» Brief
Your answer should consist only of the lines below from the one with "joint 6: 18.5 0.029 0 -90" through the one with "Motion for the", copied exactly.

» Data in this exercise
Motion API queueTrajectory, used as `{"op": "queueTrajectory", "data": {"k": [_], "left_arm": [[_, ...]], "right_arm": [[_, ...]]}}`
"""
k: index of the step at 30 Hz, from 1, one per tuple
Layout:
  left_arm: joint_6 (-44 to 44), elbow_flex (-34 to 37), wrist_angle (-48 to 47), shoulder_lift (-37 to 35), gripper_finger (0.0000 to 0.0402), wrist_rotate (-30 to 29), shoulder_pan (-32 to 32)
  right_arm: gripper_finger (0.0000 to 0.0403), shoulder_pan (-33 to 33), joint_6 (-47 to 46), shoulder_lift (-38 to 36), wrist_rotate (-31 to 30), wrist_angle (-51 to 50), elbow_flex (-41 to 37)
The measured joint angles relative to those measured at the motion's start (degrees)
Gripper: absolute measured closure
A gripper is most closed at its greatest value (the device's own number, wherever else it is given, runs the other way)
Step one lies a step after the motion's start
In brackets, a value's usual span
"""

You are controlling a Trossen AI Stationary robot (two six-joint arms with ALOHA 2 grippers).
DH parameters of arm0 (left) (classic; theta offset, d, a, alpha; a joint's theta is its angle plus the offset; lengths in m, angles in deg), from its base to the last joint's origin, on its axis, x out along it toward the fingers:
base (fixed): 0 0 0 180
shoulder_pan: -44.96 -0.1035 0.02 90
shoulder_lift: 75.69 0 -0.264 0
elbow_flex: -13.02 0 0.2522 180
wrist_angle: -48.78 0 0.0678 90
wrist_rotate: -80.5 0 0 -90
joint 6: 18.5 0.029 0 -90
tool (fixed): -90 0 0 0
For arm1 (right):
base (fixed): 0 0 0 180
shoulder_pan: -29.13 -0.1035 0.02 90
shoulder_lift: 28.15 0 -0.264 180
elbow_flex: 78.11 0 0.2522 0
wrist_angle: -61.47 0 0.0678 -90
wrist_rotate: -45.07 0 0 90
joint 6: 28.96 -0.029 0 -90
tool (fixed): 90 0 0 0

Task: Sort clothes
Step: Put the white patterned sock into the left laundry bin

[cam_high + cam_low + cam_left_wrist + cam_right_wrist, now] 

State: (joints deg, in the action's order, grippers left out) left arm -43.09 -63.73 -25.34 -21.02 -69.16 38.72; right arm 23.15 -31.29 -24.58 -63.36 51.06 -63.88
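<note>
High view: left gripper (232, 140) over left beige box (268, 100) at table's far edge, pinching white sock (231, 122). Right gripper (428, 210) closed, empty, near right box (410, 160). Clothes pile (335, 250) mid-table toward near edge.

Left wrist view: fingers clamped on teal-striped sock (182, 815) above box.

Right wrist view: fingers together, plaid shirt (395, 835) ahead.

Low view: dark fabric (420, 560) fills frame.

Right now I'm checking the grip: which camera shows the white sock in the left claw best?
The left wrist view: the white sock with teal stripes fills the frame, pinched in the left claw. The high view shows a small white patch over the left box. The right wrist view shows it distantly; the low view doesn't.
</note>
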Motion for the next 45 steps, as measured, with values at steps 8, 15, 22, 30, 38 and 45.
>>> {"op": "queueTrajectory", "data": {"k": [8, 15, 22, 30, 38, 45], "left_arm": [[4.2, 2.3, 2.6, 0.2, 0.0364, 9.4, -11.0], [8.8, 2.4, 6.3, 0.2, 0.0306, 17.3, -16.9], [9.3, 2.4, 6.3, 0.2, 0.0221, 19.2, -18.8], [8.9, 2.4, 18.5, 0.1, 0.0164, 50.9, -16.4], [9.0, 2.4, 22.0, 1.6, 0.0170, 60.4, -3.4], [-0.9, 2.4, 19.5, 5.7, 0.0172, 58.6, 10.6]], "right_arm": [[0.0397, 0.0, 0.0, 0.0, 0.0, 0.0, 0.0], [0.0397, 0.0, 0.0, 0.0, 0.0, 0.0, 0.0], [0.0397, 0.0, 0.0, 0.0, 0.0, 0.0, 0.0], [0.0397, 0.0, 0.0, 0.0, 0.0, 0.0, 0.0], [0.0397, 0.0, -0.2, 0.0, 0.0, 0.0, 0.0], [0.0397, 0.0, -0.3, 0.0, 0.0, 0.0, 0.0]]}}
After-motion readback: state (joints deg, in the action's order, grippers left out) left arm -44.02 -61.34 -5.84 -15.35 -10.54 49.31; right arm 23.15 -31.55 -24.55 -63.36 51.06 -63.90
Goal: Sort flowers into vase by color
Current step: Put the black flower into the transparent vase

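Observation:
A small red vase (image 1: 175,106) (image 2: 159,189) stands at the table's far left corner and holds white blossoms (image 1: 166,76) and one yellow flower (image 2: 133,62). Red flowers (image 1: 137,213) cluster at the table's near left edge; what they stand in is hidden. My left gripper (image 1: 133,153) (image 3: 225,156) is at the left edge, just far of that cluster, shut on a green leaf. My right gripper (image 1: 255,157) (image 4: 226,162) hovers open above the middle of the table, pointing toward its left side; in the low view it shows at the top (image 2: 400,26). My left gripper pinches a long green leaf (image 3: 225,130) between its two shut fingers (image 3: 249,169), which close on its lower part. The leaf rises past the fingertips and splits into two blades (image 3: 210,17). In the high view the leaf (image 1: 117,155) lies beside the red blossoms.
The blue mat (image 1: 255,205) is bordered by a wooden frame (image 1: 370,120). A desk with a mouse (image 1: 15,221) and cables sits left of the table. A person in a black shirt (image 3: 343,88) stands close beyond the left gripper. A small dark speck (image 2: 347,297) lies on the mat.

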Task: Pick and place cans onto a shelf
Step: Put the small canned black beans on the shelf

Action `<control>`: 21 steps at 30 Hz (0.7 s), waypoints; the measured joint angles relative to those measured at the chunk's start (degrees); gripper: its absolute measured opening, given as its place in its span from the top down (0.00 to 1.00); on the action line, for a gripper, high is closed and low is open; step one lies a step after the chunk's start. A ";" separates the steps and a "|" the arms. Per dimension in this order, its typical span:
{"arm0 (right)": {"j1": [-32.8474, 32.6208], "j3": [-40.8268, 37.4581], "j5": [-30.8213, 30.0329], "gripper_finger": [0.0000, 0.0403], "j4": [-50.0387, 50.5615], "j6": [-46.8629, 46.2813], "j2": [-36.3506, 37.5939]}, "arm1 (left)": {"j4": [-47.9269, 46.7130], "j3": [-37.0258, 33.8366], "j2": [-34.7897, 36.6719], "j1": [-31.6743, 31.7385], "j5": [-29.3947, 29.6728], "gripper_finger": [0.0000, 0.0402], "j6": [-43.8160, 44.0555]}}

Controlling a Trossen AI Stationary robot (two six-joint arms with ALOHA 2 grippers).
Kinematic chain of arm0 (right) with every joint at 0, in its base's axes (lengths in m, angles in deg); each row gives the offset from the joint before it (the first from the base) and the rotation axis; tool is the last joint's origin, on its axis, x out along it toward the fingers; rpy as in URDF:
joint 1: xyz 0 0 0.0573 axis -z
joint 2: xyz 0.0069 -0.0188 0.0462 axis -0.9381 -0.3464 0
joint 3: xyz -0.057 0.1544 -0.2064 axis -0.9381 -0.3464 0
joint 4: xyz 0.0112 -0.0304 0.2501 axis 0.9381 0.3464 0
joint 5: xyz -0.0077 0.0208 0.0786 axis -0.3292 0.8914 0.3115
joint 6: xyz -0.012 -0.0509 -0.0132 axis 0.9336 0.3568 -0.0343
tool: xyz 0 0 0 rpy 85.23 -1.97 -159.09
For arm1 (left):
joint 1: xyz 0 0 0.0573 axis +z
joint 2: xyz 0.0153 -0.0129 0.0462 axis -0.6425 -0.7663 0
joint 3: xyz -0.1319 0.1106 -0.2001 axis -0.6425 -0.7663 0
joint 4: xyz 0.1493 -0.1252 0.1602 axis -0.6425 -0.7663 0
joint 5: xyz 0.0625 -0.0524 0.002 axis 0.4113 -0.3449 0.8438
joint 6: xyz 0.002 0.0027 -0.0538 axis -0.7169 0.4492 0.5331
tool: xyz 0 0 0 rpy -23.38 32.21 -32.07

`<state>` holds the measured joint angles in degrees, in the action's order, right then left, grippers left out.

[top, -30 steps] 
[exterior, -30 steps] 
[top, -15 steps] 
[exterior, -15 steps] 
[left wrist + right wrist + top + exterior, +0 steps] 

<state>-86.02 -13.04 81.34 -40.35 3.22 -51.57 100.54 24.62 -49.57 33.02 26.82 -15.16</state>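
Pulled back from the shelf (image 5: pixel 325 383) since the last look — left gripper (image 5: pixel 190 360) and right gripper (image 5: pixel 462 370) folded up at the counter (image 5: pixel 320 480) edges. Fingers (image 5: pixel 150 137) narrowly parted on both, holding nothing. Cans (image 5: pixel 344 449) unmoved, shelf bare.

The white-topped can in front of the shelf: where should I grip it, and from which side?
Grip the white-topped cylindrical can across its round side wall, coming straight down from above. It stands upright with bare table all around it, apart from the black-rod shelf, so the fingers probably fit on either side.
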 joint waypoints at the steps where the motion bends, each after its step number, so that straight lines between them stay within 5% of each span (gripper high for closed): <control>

» Exercise solution
joint 6: 18.5 0.029 0 -90
tool (fixed): -90 0 0 0
For arm1 (right):
base (fixed): 0 0 0 180
shoulder_pan: -29.13 -0.1035 0.02 90
shoulder_lift: 28.15 0 -0.264 180
elbow_flex: 78.11 0 0.2522 0
wrist_angle: -61.47 0 0.0678 -90
wrist_rotate: -45.07 0 0 90
joint 6: 28.96 -0.029 0 -90
tool (fixed): 90 0 0 0

Task: Sort clothes
Step: Put the white patterned sock into the left laundry bin

[cam_high + cam_low + cam_left_wrist + cam_right_wrist, now] 

State: (joints deg, in the action's order, grippers left out) left arm -43.09 -63.73 -25.34 -21.02 -69.16 38.72; right arm 23.15 -31.29 -24.58 -63.36 51.06 -63.88
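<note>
High view: left gripper (232, 140) over left beige box (268, 100) at table's far edge, pinching white sock (231, 122). Right gripper (428, 210) closed, empty, near right box (410, 160). Clothes pile (335, 250) mid-table toward near edge.

Left wrist view: fingers clamped on teal-striped sock (182, 815) above box.

Right wrist view: fingers together, plaid shirt (395, 835) ahead.

Low view: dark fabric (420, 560) fills frame.

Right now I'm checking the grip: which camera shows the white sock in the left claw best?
The left wrist view: the white sock with teal stripes fills the frame, pinched in the left claw. The high view shows a small white patch over the left box. The right wrist view shows it distantly; the low view doesn't.
</note>
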Motion for the next 45 steps, as measured, with values at steps 8, 15, 22, 30, 38 and 45.

What appears above is the complete answer.